Bug 90014

Summary: gdm failure and automatic restart
Product: [Retired] Red Hat Linux Reporter: Simon Perreault <nomis80>
Component: XFree86Assignee: X/OpenGL Maintenance List <xgl-maint>
Status: CLOSED CURRENTRELEASE QA Contact: David Lawrence <dkl>
Severity: high Docs Contact:
Priority: medium    
Version: 9CC: mharris
Target Milestone: ---Keywords: Triaged
Target Release: ---   
Hardware: i686   
OS: Linux   
Whiteboard:
Fixed In Version: Doc Type: Bug Fix
Doc Text:
Story Points: ---
Clone Of: Environment:
Last Closed: 2004-09-29 22:31:07 UTC Type: ---
Regression: --- Mount Type: ---
Documentation: --- CRM:
Verified Versions: Category: ---
oVirt Team: --- RHEL 7.3 requirements from Atomic Host:
Cloudforms Team: --- Target Upstream Version:
Embargoed:
Bug Depends On:    
Bug Blocks: 100644    
Attachments:
Description Flags
/var/log/messages
none
/etc/X11/XF86Config
none
/var/log/XFree86.0.log
none
lspci -vvn none

Description Simon Perreault 2003-05-01 02:52:55 UTC
From Bugzilla Helper:
User-Agent: Mozilla/5.0 (Windows; U; Windows NT 5.1; en-US; rv:1.3) Gecko/20030312

Description of problem:
When I first boot up, gdm works fine. When I logout, gdm does not want to come back.

When I logout, X shuts down, X comes back up (I see the animated hourglass) and
then X shuts down automatically. gdm does not appear. X restarts several times
and then I get a text message saying that the X server could not be started
several times and so gdm has given up.

This is not really a gdm bug since kdm exhibits the exact same behavior.
However, kdm seems to be less intelligent than gdm since it loops forever
without saying that it has tried enough times and will abandon.
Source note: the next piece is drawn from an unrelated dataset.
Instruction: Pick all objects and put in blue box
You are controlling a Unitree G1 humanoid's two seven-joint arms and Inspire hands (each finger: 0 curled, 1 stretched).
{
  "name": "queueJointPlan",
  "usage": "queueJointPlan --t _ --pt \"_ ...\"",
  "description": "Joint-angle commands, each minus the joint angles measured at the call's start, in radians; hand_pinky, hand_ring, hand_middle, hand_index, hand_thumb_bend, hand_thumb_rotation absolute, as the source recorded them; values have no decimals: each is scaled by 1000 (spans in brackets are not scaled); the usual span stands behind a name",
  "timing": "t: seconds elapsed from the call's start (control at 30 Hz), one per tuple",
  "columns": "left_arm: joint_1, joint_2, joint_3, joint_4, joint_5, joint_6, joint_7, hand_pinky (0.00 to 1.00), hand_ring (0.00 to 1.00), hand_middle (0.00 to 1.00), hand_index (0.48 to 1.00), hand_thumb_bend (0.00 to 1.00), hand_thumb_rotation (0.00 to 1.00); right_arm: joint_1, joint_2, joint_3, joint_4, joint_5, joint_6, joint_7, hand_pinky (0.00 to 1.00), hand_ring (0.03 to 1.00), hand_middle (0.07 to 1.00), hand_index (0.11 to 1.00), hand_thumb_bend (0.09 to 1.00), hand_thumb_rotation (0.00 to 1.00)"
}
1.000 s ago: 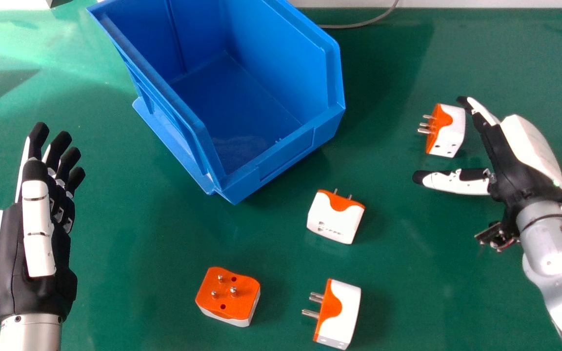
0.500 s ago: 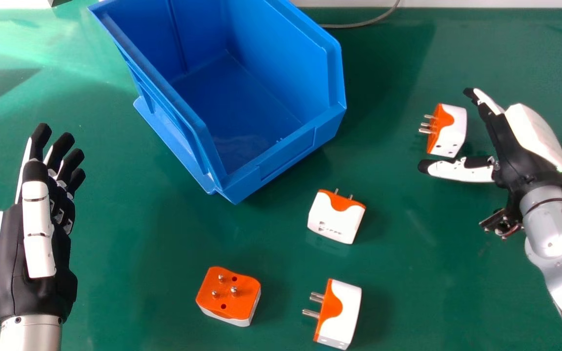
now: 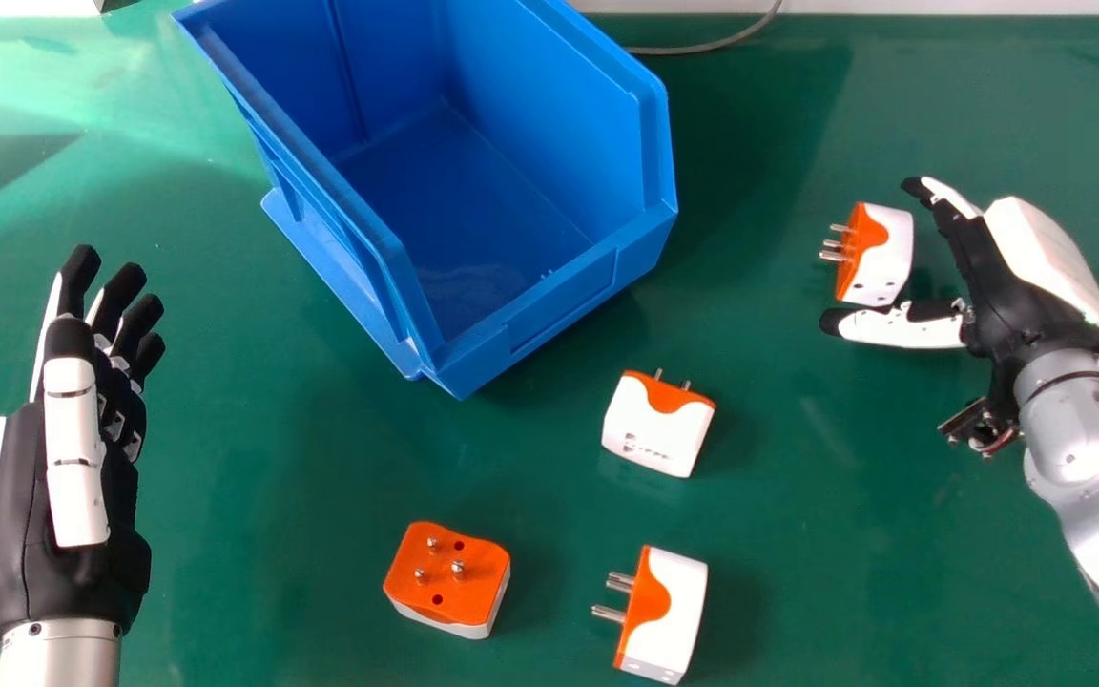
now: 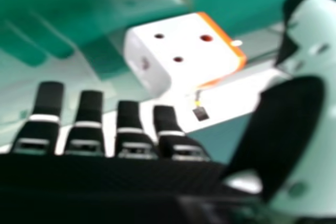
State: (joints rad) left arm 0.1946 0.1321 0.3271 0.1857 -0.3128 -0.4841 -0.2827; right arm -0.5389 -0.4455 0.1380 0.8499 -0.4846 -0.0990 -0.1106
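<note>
My right hand (image 3: pixel 1007 277) is open at the right of the head view, its thumb just on the near side of an orange and white plug adapter (image 3: pixel 879 256) and its fingers beyond that adapter's right end. In the right hand view the adapter (image 4: pixel 184 51) lies between the fingertips and thumb of my right hand (image 4: pixel 283 129). Three more adapters rest on the table: one (image 3: pixel 656 426) near the box, one (image 3: pixel 447 577) with pins up, one (image 3: pixel 661 615) on its side. The blue box (image 3: pixel 549 310) stands at upper centre. My left hand (image 3: pixel 72 439) is open at the left.
The green table (image 3: pixel 321 477) runs under everything. A grey cable (image 3: pixel 712 44) lies along the far edge, behind the box and to its right.
My right hand has moved slightly away from the robot and to the right, bringing its thumb up close beside the far adapter. The left hand has barely moved; the adapters stay put.
</note>
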Motion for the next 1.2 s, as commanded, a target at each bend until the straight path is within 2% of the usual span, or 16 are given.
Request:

This is also clearly not an X bug since I can start X fine from the command
line. I have tried with the most basic X drivers, and X still works fine but gdm
or kdm wont start.

Since I had installed RH9 as an update to RH8, I tried formatting and
reinstalling from scratch. I did *not* play with the default system settings.
After about a week, the problem came back.

I looked at everything in /var/log but the problem is not logged anywhere.

I tried starting gdm or kdm by hand (ie. not by "init 5") and the problem still
happens.

Version-Release number of selected component (if applicable):


How reproducible:
Always

Steps to Reproduce:
1. Install RH9.
2. Do magic step?
3. Boot computer.
4. Login.
5. Logout.
    

Actual Results:  gdm kept restarting X.

Expected Results:  gdm should have started normally.

Additional info:

I tried with RH8 RPMs for gdm, kdm and pam. The bug was still there.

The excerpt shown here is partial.